Answer
a) The center is $(h,k)=(3,0)$ and the radius is $r=2$
b) The graph is attached below.
c) There are two $x$-intercepts $(5,0)$ and $(1,0)$
There are no $y$-intercepts.
Work Step by Step
$(a)$
If we start with the standard form of the equation, we can easily get the center and the radius of the circle by finding the constants $h, k$ and $r$:
$(x-h)^2+(y-k)^2=r^2$
Here, $2(x-3)^2+2y^2=8$.
Divide both sides by $2$ to obtain:
$(x-3)^2+y^2=4$
$(x-3)^2+(y-0)^2=2^2$
Therefore the center is $(h,k)=(3,0)$ and the radius is $r=2$.
$(b)$
To graph the circle, plot the center $3, 0)$.

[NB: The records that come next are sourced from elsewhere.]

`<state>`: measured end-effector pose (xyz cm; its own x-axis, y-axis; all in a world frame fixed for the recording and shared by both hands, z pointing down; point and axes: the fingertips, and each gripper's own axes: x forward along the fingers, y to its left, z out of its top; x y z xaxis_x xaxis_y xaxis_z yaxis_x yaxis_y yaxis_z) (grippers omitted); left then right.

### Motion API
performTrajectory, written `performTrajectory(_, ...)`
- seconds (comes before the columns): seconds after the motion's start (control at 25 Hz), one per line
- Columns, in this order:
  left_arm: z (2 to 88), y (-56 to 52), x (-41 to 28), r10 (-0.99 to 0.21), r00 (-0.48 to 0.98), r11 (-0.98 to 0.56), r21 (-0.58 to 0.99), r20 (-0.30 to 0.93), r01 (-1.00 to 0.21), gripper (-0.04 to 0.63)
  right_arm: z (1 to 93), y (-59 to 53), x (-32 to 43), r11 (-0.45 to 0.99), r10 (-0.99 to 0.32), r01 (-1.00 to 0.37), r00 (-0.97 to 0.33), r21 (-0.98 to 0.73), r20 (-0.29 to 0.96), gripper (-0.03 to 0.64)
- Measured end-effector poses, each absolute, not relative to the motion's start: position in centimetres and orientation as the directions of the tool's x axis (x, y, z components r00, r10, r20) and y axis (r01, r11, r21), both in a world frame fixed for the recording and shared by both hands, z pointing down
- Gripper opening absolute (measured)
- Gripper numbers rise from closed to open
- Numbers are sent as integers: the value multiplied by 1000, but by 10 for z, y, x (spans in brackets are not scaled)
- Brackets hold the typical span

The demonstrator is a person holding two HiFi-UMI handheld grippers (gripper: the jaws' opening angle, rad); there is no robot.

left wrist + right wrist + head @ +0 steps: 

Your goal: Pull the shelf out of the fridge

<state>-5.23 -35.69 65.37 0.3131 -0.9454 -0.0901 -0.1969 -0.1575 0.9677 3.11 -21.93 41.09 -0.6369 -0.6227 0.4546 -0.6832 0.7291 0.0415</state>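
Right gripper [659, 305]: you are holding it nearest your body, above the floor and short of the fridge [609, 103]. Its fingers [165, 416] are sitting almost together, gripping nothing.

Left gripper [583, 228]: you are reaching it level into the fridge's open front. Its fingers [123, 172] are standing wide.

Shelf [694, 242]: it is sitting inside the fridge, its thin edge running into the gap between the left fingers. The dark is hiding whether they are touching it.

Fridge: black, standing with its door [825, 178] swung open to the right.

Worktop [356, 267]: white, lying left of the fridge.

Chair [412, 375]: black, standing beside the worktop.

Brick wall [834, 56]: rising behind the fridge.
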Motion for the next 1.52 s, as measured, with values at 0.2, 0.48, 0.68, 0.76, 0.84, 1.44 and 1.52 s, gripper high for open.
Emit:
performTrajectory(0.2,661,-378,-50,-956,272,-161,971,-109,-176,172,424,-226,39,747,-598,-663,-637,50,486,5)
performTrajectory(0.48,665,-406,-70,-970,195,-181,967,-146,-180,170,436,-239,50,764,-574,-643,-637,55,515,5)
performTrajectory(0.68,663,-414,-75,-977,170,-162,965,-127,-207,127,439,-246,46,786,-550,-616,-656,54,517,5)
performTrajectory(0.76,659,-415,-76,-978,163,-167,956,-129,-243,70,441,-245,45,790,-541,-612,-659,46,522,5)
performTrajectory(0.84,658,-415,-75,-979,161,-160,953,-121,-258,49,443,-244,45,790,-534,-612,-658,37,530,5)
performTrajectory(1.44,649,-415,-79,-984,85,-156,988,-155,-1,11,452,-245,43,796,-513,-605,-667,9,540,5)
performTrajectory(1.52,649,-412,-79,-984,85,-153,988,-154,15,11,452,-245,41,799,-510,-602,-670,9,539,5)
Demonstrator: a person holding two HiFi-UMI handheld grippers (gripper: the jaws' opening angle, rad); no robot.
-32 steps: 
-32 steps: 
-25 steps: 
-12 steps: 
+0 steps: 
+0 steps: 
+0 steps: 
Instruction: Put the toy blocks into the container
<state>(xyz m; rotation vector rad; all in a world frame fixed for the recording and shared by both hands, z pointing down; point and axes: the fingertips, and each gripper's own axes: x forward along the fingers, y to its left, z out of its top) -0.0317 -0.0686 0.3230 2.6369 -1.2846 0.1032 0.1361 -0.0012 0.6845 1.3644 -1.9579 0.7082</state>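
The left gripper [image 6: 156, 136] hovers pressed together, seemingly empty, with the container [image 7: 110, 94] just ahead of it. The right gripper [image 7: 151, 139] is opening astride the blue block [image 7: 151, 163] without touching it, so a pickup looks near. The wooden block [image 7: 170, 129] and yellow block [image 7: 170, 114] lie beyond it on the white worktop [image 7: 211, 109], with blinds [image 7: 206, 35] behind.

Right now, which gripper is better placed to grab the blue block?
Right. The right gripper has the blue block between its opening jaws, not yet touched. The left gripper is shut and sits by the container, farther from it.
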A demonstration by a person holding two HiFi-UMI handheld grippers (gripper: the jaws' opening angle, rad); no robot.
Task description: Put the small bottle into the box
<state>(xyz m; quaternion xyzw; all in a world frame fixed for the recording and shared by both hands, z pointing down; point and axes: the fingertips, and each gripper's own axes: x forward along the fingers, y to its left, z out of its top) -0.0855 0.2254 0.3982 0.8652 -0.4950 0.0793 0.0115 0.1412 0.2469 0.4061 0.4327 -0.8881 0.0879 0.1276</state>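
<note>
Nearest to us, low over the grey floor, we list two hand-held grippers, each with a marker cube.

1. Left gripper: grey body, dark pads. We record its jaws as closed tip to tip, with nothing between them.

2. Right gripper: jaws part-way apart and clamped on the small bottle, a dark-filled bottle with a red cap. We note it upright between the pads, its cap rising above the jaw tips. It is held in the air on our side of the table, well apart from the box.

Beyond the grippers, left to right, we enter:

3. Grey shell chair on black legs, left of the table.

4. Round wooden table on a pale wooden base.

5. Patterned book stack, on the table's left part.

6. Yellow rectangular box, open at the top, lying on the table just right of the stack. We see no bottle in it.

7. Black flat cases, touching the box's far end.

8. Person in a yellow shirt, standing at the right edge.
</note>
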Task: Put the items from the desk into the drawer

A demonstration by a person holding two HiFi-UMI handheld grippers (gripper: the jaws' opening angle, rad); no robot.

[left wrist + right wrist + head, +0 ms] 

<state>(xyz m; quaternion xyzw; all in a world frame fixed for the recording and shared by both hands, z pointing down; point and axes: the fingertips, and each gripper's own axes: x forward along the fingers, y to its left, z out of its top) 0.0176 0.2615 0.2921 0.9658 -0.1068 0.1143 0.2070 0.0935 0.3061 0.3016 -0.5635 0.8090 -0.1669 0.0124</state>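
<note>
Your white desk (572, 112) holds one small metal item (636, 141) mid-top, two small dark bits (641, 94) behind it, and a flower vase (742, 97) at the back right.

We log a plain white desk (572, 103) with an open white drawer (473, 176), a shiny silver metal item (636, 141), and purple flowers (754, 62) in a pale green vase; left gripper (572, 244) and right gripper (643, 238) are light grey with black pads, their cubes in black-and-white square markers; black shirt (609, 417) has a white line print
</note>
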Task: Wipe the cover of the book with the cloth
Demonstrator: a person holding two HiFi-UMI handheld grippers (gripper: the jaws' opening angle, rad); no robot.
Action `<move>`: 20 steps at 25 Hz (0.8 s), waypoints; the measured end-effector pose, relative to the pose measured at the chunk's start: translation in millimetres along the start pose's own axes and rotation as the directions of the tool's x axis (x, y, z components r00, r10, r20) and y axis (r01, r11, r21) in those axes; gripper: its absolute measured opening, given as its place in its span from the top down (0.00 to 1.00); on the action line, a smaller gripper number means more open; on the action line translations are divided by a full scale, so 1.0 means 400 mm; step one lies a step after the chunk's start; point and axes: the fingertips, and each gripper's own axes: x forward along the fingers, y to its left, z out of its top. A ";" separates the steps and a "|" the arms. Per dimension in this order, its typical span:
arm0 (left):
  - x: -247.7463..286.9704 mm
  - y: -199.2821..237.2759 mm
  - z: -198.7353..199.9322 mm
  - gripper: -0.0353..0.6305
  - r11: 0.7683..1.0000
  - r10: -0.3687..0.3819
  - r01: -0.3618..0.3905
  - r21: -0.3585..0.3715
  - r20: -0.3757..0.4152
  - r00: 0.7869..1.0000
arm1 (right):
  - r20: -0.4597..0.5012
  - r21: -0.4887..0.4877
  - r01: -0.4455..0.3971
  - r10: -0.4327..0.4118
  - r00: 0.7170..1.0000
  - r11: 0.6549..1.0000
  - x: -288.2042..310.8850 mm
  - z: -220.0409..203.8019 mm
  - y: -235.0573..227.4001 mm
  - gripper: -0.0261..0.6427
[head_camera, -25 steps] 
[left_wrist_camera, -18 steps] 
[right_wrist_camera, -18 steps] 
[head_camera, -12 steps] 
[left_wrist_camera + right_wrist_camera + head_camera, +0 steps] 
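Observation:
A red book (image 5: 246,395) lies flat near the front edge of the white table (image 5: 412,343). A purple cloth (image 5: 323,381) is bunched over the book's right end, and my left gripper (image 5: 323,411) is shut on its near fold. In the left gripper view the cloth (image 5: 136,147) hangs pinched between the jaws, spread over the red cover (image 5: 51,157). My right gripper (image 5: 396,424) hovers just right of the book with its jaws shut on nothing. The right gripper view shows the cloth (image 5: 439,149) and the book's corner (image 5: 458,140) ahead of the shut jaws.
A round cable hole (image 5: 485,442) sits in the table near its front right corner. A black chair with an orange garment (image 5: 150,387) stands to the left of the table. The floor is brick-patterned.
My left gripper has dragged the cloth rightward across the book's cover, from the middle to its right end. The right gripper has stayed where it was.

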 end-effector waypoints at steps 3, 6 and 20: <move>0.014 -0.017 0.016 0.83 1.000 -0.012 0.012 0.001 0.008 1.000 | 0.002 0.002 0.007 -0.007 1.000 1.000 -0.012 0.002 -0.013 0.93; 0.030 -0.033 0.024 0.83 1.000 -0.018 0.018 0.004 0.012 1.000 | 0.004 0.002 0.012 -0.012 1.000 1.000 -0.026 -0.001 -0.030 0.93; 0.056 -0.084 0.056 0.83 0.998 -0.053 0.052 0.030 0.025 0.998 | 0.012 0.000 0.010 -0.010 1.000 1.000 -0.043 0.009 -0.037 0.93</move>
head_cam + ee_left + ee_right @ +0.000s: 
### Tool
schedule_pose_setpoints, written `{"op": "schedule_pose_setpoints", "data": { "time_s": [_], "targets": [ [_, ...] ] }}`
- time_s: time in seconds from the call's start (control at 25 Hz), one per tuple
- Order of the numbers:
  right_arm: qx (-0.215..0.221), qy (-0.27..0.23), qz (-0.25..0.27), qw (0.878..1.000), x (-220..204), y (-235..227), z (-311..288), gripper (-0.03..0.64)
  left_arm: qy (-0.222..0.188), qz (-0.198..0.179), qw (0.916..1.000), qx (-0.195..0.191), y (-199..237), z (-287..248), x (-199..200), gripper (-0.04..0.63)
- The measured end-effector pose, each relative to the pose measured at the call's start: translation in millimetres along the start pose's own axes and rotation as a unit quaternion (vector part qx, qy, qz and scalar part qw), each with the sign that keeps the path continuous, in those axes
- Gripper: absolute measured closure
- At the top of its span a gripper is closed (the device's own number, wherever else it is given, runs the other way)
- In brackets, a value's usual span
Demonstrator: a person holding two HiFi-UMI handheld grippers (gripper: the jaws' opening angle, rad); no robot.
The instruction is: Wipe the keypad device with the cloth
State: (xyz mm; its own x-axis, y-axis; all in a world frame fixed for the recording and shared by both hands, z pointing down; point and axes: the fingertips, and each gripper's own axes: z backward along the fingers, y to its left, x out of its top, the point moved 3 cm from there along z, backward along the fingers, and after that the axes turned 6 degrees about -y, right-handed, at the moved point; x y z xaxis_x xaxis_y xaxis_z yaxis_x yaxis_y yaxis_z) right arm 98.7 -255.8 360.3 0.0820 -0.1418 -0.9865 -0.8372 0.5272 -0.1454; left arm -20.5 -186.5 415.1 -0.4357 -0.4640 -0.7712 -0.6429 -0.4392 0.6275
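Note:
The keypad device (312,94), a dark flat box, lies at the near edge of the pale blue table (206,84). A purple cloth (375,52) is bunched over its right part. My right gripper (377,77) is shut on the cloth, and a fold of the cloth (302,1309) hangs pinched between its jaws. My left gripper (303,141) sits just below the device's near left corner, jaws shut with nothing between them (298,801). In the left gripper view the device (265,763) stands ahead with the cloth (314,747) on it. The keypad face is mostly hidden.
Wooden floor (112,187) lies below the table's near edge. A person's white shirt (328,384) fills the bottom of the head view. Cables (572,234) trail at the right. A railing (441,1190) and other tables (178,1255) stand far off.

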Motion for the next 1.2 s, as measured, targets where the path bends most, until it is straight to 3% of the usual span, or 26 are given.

Then, with a radius of $2$ units, plot the following points:
point $2$ units directly above the center: $(3, 2)$
point $2$ units directly below the center: $(3, -2)$
point $2$ units to the left of the center: $(1, 0)$
point $2$ units to the right of the center: $(5, 0)$
Finally, connect these four points using a smooth curve. Refer to the graph above.
$(c)$
The $x$- and $y$-intercepts can be calculated by plugging $0$ into $y$ and $x$, respectively.
$x$-intercepts:
$(x-3)^2+y^2=4$
$(x-3)^2+0^2=4$
$(x-3)^2=4$
$x-3=\pm2$
$x=3\pm2$
$x_1=5$
$x_2=1$
Therefore there are two $x$-intercepts $(5,0)$ and $(1,0)$
$y$-intercepts:
$(x-3)^2+y^2=4$
$(0-3)^2+y^2=4$
$9+y^2=4$
$y^2=-5$ this is not possible, therefore there is no $y$-intercepts.